В Милане Суворов так же мило принял депутации и со всеми был крайне ласков и любезен. К обеденному столу он пригласил русских, немецких и пленных французских генералов и был изысканно любезен с последними. Генерал Серюрье так возгордился этим приемом, что вздумал критически отнестись к военным приемам Суворова, на что последний скромно заметил:
«Что делать, мы, русские, без правил и без тактики, я еще из лучших…» Многих французских офицеров Суворов отпустил под честным словом не воевать, Серюрье возвратил саблю со словами «кто так владеет шпагой, как вы, тот не должен быть лишен ее»!..
Слава и успехи Суворова были причиною тому, что в его армию приехал великий князь Константин Павлович. Это прибытие имело и хорошие и нехорошие стороны. Во всяком случае, оно стесняло и затрудняло Суворова, хотя уже с первых шагов он поставил всех в должные отношения. Раз великий князь легкомысленно воспользовался своим положением, причем едва не вышло несчастья. Суворов откровенно указал ему на должное положение дела, а свиту его так пробрал, что те, вероятно, долго помнили Суворова.
Суворов сам всюду являлся образцом храбрости, безбоязненности и самоотвержения, таковыми же были и все в его армии, начиная с великого князя и кончая простым солдатом. Раз под Турином Суворов с 3–4 приближенными и десятью казаками слишком опередил армию. Всюду были французские аванпосты, и Суворов рисковал наверняка попасть на них. Донской атаман Денисов указал на эту опасность Горчакову, но Горчаков не осмелился доложить Суворову. Тогда Денисов загородил Суворову дорогу и заявил, что так ехать дальше нельзя. Напрасно Суворов доказывал ему крайнюю необходимость разведок, Денисов не пустил Суворова, а все разведки исполнил лично. Подобный случай был и под Турином.
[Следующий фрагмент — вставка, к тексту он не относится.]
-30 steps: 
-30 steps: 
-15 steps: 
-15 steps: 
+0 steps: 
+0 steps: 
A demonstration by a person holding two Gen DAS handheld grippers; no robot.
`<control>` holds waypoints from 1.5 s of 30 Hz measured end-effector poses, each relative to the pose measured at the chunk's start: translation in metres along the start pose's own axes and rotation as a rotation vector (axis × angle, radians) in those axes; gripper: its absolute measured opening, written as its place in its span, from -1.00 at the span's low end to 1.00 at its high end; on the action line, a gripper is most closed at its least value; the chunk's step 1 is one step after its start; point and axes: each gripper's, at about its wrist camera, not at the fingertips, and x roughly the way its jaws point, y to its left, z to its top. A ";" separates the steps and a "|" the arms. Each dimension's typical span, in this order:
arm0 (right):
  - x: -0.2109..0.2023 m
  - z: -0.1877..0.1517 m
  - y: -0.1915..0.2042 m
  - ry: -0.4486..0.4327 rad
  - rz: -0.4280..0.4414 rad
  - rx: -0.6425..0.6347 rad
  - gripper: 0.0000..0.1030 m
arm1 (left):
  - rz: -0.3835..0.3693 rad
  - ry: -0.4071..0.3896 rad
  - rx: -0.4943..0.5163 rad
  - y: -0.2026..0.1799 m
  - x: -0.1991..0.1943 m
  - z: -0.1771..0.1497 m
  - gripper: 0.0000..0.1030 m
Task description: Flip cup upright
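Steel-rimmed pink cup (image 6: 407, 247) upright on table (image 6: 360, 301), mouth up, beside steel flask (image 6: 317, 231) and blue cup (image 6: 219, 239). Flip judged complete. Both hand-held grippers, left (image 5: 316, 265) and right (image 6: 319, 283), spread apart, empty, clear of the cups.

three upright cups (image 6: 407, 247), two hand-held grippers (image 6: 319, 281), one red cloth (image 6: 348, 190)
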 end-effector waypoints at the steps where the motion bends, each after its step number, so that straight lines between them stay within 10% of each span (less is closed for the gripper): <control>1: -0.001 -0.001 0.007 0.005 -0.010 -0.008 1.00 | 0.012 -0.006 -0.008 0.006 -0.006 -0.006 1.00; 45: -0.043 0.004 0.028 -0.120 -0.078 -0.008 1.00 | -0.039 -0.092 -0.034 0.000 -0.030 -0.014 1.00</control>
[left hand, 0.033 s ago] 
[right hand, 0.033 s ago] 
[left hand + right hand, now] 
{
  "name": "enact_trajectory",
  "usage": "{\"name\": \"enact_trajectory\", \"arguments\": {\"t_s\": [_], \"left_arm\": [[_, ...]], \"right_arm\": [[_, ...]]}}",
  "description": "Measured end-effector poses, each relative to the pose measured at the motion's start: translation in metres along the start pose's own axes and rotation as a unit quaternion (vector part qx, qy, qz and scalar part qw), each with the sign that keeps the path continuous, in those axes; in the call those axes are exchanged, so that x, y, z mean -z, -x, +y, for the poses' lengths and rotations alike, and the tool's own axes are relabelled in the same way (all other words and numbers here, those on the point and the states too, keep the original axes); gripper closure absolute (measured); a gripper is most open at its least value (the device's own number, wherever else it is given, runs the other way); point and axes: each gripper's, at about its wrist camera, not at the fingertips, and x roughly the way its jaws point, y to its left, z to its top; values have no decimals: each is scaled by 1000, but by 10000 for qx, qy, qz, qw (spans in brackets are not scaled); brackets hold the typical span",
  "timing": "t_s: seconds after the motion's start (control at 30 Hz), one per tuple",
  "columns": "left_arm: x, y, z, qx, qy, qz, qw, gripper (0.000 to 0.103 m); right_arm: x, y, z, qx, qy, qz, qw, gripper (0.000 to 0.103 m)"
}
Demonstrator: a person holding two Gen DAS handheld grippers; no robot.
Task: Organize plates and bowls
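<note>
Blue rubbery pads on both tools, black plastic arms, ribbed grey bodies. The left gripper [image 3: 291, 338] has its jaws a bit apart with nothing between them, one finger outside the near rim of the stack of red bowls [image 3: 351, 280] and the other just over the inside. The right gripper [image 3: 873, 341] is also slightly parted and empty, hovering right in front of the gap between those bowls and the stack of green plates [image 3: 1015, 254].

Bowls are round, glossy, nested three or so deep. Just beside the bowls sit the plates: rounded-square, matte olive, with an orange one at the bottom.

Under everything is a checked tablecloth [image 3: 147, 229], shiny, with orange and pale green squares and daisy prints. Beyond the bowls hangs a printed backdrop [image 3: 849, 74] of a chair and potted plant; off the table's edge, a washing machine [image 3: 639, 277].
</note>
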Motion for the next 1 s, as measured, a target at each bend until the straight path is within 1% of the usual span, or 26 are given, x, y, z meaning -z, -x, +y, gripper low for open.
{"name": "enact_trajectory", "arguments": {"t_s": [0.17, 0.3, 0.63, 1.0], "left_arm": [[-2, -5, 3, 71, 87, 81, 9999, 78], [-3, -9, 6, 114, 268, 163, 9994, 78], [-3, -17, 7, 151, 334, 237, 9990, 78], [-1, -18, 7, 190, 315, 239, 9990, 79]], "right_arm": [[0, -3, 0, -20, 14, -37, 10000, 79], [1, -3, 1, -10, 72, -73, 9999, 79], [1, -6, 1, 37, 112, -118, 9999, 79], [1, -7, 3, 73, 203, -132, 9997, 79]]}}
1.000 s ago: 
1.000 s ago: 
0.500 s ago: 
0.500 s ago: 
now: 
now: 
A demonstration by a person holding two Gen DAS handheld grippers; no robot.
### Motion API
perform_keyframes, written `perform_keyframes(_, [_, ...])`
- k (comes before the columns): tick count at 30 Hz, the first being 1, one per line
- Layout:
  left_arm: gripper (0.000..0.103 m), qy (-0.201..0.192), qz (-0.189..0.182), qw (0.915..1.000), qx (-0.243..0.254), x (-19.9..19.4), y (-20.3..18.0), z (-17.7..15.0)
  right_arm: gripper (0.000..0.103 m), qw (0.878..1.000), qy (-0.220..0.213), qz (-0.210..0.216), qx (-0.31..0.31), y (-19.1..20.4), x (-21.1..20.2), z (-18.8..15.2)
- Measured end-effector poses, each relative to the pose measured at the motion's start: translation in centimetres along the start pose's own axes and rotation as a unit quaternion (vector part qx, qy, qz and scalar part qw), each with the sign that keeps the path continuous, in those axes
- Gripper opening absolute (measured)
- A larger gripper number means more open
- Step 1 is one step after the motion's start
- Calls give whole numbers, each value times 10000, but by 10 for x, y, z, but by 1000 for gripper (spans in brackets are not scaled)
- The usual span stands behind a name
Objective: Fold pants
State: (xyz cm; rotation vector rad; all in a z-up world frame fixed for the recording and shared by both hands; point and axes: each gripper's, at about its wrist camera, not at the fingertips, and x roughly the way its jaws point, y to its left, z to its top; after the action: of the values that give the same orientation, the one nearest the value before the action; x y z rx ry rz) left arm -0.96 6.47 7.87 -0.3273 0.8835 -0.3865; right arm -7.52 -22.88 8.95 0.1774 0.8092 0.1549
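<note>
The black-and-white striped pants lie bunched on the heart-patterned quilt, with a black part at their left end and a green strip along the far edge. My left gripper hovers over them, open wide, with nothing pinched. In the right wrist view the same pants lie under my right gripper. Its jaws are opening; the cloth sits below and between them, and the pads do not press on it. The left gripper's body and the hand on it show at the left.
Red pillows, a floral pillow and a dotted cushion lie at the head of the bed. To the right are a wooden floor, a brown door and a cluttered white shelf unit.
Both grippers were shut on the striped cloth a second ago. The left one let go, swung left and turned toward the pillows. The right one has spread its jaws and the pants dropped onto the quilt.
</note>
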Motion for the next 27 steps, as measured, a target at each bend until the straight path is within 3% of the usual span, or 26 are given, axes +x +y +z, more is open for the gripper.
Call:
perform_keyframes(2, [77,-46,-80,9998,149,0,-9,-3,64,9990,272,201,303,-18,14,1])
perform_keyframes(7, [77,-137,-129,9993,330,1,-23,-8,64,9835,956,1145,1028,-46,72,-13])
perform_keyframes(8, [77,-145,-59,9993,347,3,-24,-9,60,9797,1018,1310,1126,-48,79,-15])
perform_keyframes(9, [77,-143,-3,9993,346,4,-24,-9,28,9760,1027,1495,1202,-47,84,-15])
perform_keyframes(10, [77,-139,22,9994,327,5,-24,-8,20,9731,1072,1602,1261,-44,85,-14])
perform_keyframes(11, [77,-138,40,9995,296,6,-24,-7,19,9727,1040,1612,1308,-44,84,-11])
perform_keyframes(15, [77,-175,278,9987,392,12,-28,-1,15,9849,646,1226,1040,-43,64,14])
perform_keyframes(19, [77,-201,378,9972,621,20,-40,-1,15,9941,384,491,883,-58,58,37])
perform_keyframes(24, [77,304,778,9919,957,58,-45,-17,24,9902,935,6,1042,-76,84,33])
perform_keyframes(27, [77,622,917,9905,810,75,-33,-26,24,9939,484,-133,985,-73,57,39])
Намереваясь взять его штурмом, Суворов ночью вышел из окопов и направился к стенам города. Ночь была дивная, и Суворов залюбовался; а в это время его из города заметили и он стал мишенью стрельбы. Ядра ложились вокруг него, а он и не двигался. Тогда Денисов, не теряя времени на убеждения, схватил Суворова за поперек и побежал с ним в сторону. Озадаченный Суворов вцепился ему в волосы, кричал, бранился, но ничего не мог сделать. Только в окопах Денисов выпустил Суворова. Но последний не унимался и все-таки пытался выйти и осмотреть, что нужно. Видя такое упрямство Суворова, Денисов взялся проводить его сам, но только окопами, а затем повел его в совершенно другом направлении. Уловка была обнаружена слишком поздно.